> _Task directions_
Find and copy the lines in the records beneath this task that contain the word "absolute".

> _Exercise data_
================

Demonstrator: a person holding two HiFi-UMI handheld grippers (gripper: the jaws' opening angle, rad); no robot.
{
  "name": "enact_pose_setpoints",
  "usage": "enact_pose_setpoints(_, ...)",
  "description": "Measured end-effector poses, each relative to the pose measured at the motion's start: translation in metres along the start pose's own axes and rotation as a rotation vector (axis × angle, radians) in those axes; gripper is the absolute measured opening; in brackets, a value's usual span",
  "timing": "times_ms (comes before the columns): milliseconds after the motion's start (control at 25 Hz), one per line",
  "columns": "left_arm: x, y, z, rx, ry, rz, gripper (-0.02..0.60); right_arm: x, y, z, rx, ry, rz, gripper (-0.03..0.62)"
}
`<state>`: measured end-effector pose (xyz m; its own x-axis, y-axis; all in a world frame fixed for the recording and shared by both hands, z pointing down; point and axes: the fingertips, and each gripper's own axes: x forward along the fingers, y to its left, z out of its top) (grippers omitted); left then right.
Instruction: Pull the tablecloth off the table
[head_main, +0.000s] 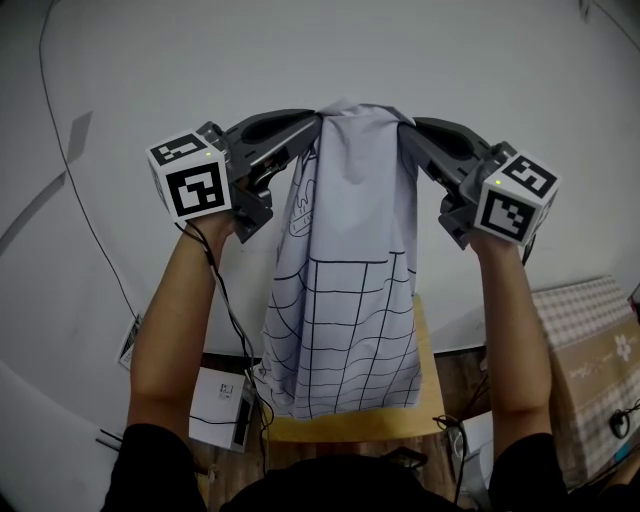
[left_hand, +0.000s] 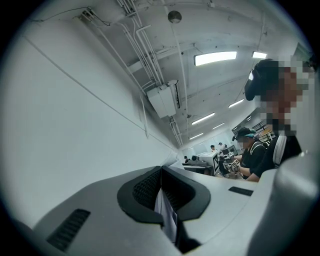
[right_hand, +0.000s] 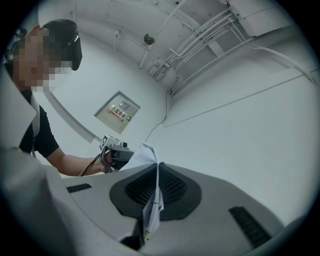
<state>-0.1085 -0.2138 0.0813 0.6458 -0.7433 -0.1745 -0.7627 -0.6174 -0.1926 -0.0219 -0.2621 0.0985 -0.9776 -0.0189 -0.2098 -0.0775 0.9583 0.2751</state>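
Observation:
A pale tablecloth (head_main: 350, 280) with a black grid and line drawings hangs in the air, gathered at the top between both grippers. My left gripper (head_main: 312, 122) is shut on its upper left corner and my right gripper (head_main: 408, 124) is shut on its upper right corner. The cloth's lower edge dangles just above a small wooden table (head_main: 430, 385). In the left gripper view a thin fold of cloth (left_hand: 167, 215) is pinched between the dark pads. The right gripper view shows the cloth (right_hand: 152, 205) clamped the same way, with the other gripper (right_hand: 116, 150) beyond it.
A white wall (head_main: 330, 50) fills the background, with a black cable (head_main: 75, 180) running down it. A white box (head_main: 222, 408) lies on the floor left of the table. A cardboard box with checked cloth (head_main: 590, 340) stands at right. People (left_hand: 252, 150) sit farther off.

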Motion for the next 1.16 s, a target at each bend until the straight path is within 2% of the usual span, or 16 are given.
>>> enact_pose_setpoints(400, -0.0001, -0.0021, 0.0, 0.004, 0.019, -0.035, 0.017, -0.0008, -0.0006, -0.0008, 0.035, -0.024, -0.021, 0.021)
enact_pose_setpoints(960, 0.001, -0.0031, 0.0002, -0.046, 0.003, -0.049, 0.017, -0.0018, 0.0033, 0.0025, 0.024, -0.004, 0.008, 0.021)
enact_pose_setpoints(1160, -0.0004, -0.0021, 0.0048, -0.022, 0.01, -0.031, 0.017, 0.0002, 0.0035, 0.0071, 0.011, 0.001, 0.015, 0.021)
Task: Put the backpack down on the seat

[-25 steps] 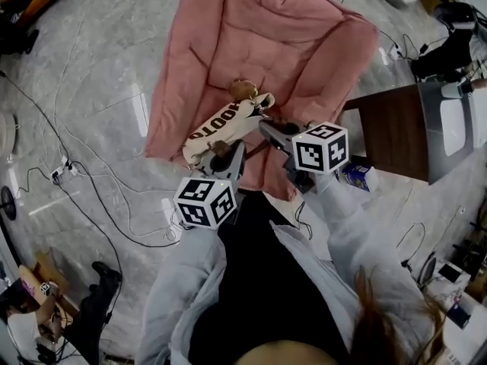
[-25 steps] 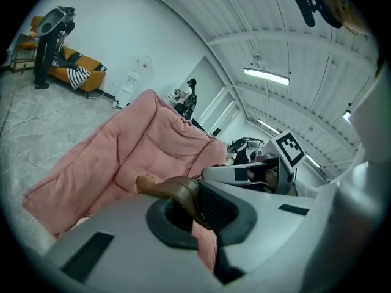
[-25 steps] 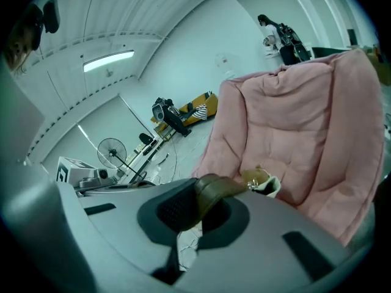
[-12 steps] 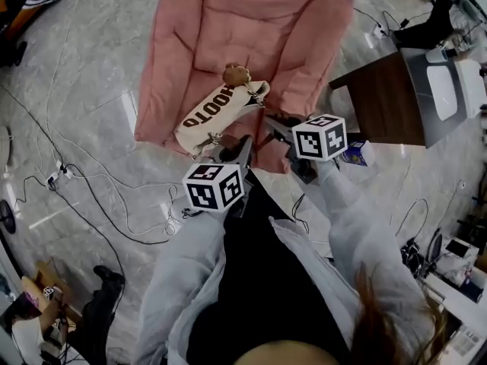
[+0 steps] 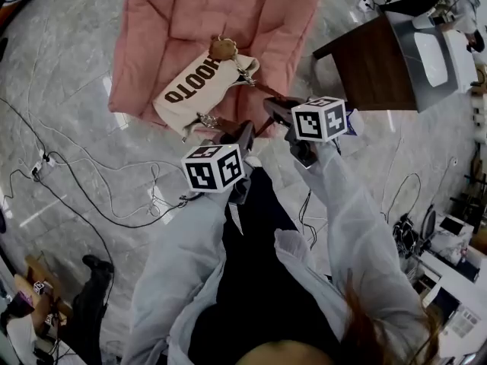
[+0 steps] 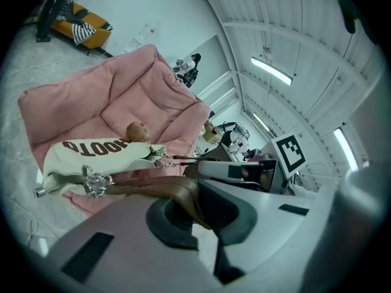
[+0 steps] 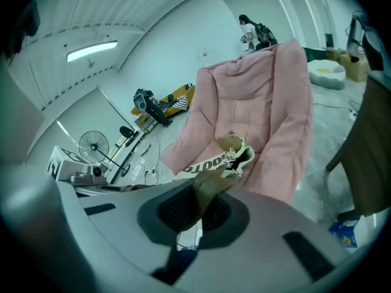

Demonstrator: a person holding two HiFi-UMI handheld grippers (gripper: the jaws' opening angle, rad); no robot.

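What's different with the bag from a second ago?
The backpack has slid a little farther from the left gripper and right gripper, and now looks laid on the front of the pink seat. Nothing was let go: both grippers stay shut on its brown straps.

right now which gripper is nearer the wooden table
Right. The right gripper is close to the near corner of the wooden table; the left gripper is farther away, beyond the right one. Both are shut on the backpack straps.
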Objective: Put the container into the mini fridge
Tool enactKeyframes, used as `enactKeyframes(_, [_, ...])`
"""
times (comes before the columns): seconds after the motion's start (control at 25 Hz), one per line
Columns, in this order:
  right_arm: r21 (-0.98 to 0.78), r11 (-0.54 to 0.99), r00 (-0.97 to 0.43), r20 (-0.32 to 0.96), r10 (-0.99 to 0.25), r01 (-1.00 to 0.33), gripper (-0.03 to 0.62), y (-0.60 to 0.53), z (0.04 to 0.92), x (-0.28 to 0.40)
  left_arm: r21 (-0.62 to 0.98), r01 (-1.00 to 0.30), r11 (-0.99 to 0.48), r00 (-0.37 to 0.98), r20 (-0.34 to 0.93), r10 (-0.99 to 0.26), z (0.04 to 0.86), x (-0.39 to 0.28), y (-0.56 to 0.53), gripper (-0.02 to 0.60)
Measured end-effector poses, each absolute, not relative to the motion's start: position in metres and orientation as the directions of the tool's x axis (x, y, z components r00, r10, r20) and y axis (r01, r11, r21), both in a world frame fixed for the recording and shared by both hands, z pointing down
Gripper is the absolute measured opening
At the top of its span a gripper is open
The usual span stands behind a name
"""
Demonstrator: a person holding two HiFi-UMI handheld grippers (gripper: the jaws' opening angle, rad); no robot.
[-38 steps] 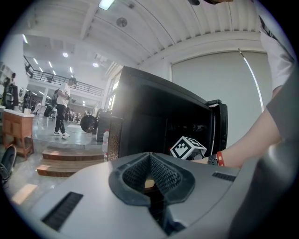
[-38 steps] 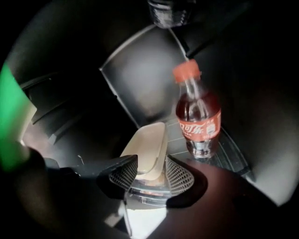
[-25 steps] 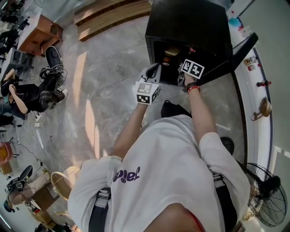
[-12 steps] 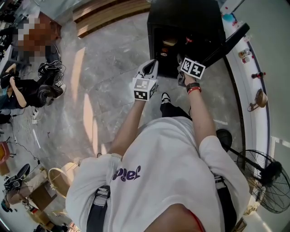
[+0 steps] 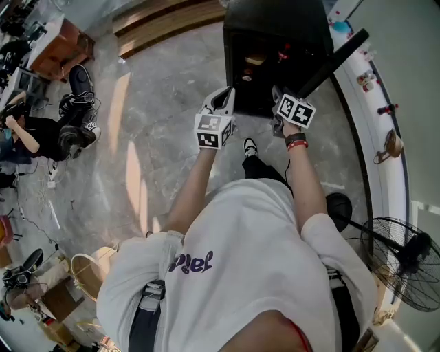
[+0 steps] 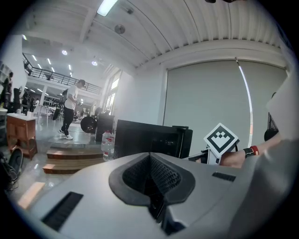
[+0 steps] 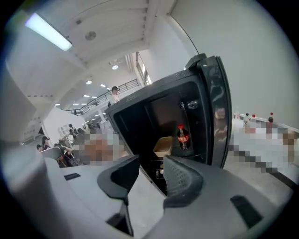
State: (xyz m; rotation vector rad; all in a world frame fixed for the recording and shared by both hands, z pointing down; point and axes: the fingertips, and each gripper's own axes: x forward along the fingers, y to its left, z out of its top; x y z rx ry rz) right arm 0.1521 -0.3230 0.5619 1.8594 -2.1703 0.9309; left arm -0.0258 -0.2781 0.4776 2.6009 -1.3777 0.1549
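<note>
Open black mini fridge (image 5: 275,20), tan container (image 5: 254,60) inside, left gripper (image 5: 221,102) and right gripper (image 5: 277,103) just before it

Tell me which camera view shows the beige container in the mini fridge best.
The right gripper view: the container shows plainly inside the open mini fridge. The head view gives only a small pale spot there; the left gripper view misses it.

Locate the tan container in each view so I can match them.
Head view: tan container on a shelf inside the open mini fridge, top centre.
Left gripper view: not in it; the mini fridge shows only its dark outside, centre.
Right gripper view: tan container at centre, left of the cola bottle.
Shared landmark: the black mini fridge.
</note>
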Motion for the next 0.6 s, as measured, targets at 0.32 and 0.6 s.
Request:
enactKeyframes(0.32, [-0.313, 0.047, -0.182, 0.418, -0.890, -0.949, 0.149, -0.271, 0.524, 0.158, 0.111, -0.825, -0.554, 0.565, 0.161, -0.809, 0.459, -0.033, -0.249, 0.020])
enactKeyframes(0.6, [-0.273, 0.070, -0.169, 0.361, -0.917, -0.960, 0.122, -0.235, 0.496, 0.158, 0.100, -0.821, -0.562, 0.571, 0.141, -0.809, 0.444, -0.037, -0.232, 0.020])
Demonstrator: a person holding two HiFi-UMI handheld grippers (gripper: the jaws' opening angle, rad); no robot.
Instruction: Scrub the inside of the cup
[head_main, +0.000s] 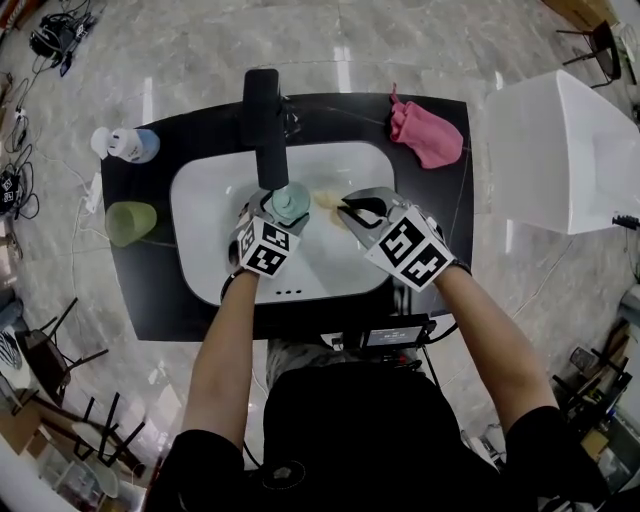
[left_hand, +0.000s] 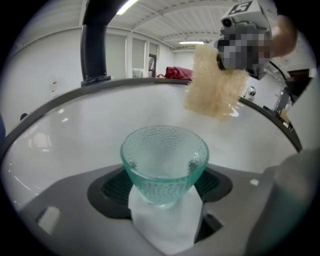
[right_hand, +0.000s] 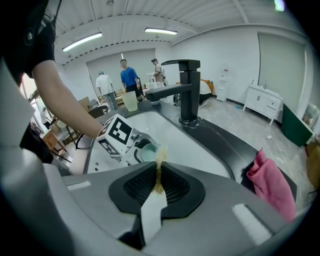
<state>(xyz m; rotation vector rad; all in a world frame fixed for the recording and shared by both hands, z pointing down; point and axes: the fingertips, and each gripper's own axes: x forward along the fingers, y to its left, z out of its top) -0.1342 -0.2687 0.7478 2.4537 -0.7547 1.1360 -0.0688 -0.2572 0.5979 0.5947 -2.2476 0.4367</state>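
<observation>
1. Step in hand: the approach before scrubbing; the left gripper (head_main: 278, 212) is clamped on the lower wall of the teal pebbled-glass cup (left_hand: 164, 160), its jaws standing wide around the glass; the right gripper (head_main: 352, 212) is closed on a pale yellow coarse sponge (left_hand: 214, 87), pinched thin between its pads with most of it sticking out past the tips.
2. Where the cup is: held over the white sink basin (head_main: 210, 215), just in front of the spout of the black faucet (head_main: 264, 120); whether its base touches the basin cannot be told.
3. Sponge and cup are apart; in the left gripper view the sponge hangs above and to the right of the rim, with none of it inside, so I judge no scrubbing has begun.
4. Which way the cup points: its mouth faces roughly upward, with the inside open to view from above and from the right gripper's side; its axis runs from the clamped base to the rim, near upright, and it is a short, wide bowl shape, so this axis is hardly longer than the rim is broad.
5. Next move, as I judge it: bring the free end of the sponge down through the mouth, press it on the inner wall, and sweep it round; the left gripper must hold firm, since the glass is probably slippery.
</observation>
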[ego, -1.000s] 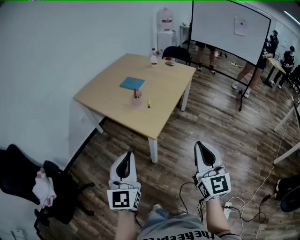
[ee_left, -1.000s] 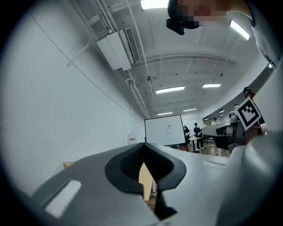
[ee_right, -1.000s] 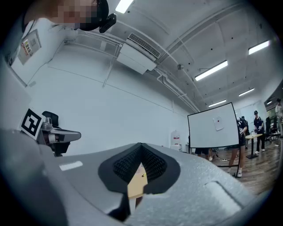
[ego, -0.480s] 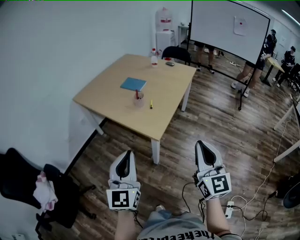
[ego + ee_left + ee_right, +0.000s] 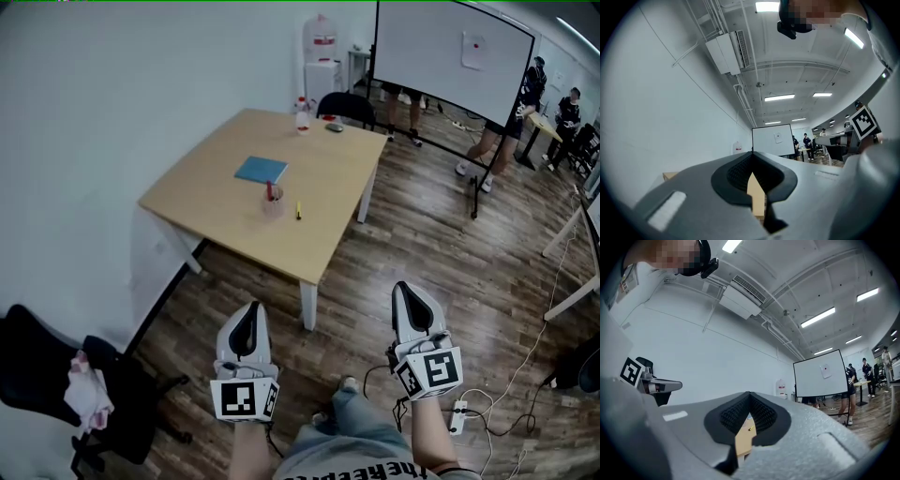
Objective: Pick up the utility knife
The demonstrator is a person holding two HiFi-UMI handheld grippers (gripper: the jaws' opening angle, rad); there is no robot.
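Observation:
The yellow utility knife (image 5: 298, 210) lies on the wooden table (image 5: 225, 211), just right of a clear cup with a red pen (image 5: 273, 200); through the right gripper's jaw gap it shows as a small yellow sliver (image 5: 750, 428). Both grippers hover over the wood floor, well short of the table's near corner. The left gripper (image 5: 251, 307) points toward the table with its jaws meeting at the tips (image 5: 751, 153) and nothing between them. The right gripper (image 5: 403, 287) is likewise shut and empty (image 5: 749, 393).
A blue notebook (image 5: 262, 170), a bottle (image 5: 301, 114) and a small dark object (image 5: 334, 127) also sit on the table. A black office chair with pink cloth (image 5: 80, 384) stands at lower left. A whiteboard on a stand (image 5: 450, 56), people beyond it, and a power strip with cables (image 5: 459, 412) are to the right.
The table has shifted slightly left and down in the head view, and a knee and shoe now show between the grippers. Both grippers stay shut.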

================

> _Answer box_
  "description": "Measured end-effector poses, each relative to the pose measured at the motion's start: translation in metres along the start pose's own axes and rotation as a rotation vector (axis × angle, radians) in those axes; gripper is the absolute measured opening; in brackets, a value's usual span",
Measured end-effector poses, each absolute, not relative to the motion's start: position in metres and orientation as the directions of the tool's x axis (x, y, z components r00, r10, r20) and y axis (r01, r11, r21), both in a world frame fixed for the recording and shared by both hands, z pointing down
Gripper is the absolute measured opening

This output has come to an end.